> **TASK STATEMENT**: The lines from the start of the data through the line containing "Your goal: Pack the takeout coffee" are to be reproduced exactly, both ends included.

> **RECORDED INFORMATION**:
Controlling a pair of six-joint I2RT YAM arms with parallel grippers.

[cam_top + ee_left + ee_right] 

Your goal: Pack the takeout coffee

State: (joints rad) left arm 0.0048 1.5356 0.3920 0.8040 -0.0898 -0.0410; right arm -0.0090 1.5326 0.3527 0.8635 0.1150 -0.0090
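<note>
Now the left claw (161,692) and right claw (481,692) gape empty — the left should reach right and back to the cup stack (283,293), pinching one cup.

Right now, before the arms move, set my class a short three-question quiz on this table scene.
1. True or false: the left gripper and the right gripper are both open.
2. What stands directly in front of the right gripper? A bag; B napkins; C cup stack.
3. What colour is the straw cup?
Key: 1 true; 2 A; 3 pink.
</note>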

> **RESPONSE TO THIS EXERCISE**:
Controlling a pair of six-joint I2RT YAM arms with parallel grippers.

[cam_top + ee_left + ee_right] 

Your goal: Pack the takeout coffee

The answer given above is the complete response.